#### AIM OF THE EXERCISE:
Scan the material for the word "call" and copy each line where it occurs.

(DATASET EXTRACT)

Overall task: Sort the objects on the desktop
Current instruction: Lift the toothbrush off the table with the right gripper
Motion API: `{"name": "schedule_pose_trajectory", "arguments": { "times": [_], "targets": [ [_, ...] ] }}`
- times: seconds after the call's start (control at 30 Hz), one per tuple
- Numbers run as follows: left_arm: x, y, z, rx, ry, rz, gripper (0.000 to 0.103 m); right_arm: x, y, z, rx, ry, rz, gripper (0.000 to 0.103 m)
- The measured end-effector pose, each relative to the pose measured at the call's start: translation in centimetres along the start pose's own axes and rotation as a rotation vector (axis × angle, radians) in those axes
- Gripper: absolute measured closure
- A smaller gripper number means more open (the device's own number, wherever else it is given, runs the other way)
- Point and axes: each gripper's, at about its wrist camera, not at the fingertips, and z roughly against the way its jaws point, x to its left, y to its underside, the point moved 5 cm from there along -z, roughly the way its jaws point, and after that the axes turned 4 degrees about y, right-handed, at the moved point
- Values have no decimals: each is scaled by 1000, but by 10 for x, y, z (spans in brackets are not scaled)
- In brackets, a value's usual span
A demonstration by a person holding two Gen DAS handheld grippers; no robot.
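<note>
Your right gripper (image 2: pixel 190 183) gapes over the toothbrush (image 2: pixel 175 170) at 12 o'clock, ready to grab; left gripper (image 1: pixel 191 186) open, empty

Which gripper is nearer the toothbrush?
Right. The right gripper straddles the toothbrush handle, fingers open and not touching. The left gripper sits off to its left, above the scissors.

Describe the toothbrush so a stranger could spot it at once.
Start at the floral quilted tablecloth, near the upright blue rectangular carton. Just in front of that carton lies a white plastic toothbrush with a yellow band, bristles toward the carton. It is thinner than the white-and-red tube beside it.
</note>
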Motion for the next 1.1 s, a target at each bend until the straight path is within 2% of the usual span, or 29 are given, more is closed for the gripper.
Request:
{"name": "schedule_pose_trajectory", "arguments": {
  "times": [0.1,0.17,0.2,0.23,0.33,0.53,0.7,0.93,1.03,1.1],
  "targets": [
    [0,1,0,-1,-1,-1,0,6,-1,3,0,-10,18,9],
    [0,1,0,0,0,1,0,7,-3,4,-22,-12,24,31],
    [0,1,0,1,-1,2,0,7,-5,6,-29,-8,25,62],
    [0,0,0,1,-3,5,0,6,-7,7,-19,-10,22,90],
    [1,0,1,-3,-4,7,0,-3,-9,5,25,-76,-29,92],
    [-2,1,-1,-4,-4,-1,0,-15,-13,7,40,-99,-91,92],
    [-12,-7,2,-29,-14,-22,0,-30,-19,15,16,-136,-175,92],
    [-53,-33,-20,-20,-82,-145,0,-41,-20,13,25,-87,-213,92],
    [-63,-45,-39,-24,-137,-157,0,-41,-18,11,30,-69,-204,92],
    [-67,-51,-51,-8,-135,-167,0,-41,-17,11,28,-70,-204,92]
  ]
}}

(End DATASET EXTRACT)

#### OUTPUT BELOW:
- times: seconds after the call's start (control at 30 Hz), one per tuple
- The measured end-effector pose, each relative to the pose measured at the call's start: translation in centimetres along the start pose's own axes and rotation as a rotation vector (axis × angle, radians) in those axes

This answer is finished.